Questions regarding the shared mime spec

Johannes Pfau johannespfau at googlemail.com
Sat Oct 1 08:17:58 PDT 2011


Am 26.09.2011 10:07, schrieb Alexander Larsson:
> On Sun, 2011-09-25 at 09:08 +0200, David Faure wrote:
>> Hi Johannes,
>> [skipping a few questions about mime.cache which I don't know yet]
>>> ReverseSuffixTreeNode.CHARACTER: What encoding is used? I guess UTF32?
>> UTF-8, rather? I don't think this code uses UTF-32 anywhere.
>> Not sure it was tested for non-ascii globs anyway.
> Filenames in unix are octets with any values except 0 and '/', and do
> not have a defined encoding per se. In actual use we declare some
> encoding (different depending on the user) to be used in order to be
> able to display the filenames, but that doesn't make the other filenames
> invalid or impossible to exist.
>
> Its possible to convert some such encoded files to utf8 and then do
> matching in utf8 so that you could match a non-ascii glob, but that
> would be problematic in the case where you had a file with a known ascii
> suffix (say .gnumeric) but a filename that is not convertible to UTF8,
> because in that case you wouldn't even be able to do a ascii match.
>
Never thought that could be an issue. Filenames in D are always in UTF8,
so I might have to file a bug report there.
> So, in practice I don't ever think it will work with non-ascii
> characters in mime extensions or globs. So, the
> ReverseSuffixTreeNode.CHARACTER characters are binary octets to match
> the filename octets, but in practice only contain ascii characters.
>
>>> [...]
>>> Regarding the recommended checking order:
>>> "Otherwise, start by doing a glob match of the filename."
>>> In which order should LITERALs the RST and GLOBS be checked?
>>> Should all 3 of those always be checked?
>>> For example if a LITERAL match is found, should the RST/GLOBS still be
>>> checked? (guess not)
>> Interestingly enough, implementations that don't use mime.cache don't 
>> distinguish between these types of globs.

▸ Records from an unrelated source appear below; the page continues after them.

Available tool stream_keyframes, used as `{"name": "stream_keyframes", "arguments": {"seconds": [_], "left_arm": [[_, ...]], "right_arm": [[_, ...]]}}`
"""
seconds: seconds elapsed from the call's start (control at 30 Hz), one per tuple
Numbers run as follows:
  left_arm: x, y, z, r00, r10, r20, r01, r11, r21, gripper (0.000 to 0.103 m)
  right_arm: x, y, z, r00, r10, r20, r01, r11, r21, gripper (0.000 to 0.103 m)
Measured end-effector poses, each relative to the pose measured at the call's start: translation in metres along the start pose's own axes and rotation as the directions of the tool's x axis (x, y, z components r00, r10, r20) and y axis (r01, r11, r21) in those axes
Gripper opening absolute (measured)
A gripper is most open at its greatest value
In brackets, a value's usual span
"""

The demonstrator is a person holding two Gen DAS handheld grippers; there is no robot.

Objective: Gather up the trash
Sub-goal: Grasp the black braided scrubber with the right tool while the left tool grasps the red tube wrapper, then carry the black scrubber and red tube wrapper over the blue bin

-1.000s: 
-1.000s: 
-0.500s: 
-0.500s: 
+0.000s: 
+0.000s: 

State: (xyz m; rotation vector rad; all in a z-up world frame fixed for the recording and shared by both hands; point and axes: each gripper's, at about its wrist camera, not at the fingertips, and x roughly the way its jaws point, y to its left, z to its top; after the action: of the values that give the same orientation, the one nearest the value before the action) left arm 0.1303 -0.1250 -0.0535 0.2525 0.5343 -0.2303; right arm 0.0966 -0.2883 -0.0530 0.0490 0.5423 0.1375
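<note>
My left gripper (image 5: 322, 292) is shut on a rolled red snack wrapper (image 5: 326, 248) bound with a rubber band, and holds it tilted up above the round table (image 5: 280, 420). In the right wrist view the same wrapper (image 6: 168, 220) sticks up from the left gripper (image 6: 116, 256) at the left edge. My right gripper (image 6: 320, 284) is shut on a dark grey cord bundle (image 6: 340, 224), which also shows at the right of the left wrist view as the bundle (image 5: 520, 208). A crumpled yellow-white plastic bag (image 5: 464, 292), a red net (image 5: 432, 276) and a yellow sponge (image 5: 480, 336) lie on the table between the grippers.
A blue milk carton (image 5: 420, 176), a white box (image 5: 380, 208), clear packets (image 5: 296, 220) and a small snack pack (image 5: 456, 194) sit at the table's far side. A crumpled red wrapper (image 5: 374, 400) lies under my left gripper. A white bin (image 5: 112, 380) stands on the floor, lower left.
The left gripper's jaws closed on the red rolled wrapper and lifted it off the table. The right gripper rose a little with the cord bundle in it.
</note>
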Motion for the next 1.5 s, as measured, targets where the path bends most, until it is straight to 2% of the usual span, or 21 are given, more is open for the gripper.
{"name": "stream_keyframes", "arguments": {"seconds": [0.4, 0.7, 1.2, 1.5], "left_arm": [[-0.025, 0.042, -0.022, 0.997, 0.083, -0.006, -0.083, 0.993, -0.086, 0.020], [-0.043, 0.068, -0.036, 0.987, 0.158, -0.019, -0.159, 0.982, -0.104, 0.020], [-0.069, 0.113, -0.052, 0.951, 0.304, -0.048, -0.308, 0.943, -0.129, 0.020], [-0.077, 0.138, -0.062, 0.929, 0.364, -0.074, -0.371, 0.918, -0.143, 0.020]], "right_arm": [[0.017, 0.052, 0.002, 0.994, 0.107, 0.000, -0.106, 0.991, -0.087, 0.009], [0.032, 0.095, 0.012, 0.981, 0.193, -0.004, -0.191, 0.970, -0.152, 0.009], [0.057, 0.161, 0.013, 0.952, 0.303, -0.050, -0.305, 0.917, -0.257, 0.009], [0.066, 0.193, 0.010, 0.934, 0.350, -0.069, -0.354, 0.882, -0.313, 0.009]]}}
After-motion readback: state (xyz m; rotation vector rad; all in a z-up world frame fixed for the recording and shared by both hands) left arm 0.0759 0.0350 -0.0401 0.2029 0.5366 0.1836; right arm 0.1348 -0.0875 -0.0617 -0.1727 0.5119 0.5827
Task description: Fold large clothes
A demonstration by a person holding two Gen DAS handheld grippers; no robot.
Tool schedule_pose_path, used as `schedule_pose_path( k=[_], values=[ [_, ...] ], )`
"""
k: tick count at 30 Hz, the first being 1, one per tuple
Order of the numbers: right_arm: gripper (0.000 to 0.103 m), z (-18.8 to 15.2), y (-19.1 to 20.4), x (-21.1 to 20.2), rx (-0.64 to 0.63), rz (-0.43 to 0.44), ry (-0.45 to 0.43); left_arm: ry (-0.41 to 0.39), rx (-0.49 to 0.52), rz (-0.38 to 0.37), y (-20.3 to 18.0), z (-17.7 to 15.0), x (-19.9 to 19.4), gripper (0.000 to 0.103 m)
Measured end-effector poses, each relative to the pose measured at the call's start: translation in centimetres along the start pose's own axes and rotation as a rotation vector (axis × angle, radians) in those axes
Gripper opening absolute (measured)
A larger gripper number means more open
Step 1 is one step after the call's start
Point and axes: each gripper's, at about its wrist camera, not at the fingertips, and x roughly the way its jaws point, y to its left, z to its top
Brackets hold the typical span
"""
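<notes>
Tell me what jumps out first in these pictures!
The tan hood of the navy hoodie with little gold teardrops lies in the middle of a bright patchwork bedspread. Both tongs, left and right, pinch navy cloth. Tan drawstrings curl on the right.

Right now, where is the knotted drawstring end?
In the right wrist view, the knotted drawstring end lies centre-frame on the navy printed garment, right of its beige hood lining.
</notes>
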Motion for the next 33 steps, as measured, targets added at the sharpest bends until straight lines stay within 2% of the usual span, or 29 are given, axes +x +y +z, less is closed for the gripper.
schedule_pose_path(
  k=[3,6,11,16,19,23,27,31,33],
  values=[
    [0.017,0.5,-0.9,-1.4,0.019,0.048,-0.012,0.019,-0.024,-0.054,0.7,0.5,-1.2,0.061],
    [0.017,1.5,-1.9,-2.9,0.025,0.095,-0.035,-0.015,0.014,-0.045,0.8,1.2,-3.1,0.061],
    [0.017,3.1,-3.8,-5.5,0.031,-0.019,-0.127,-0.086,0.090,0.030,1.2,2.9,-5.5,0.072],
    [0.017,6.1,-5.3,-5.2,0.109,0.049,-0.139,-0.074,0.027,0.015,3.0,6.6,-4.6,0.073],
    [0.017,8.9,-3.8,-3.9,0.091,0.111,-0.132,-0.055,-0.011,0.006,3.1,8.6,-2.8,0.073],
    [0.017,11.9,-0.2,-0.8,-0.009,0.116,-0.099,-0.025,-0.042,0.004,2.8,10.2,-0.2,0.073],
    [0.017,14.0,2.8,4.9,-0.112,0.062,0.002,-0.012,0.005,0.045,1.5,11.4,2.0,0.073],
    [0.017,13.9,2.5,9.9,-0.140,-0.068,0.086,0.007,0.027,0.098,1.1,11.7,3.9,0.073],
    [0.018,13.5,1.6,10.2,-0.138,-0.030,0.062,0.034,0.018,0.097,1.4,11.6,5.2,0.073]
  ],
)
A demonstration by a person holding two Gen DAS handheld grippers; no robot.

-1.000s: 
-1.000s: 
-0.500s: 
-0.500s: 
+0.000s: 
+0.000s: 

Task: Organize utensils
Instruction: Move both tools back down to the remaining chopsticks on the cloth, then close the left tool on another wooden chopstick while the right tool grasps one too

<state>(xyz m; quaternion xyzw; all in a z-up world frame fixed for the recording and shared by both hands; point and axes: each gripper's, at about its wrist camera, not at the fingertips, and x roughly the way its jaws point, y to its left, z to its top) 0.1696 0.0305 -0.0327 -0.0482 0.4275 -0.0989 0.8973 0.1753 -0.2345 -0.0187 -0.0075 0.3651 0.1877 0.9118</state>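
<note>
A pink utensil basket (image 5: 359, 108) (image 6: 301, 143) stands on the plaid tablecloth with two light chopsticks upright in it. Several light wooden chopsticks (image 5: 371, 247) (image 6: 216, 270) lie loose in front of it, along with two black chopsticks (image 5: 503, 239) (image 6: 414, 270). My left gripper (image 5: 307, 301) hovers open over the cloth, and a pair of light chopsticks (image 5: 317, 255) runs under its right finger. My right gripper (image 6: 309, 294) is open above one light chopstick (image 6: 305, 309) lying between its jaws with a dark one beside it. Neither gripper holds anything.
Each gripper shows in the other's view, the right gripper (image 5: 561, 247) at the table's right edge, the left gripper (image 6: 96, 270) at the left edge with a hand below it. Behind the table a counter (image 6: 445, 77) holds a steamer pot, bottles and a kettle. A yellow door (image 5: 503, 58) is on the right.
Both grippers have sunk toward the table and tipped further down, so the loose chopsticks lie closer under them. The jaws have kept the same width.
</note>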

So I think they should all be 
>> checked, and then if you get more than one match, you go into the "multiple 
>> globs matched" resolution (i.e. sniffing and sorting it out).
> Yeah, distinguishing these is merely an optimization in the
> implementation really. For all intents they are globs of a specific
> form, of glob, as is the things in the suffix tree.
>
>>> "If any of the mimetypes resulting from a glob match is equal to or a
>>> subclass of the result from the magic sniffing, use this as the result."
>>> Should this check be done against _all_ matching GLOBS/RST entries, or
>>> against the list obtained in step 2 ("only biggest weight. If the
>>> patterns are different, keep only globs with the longest pattern")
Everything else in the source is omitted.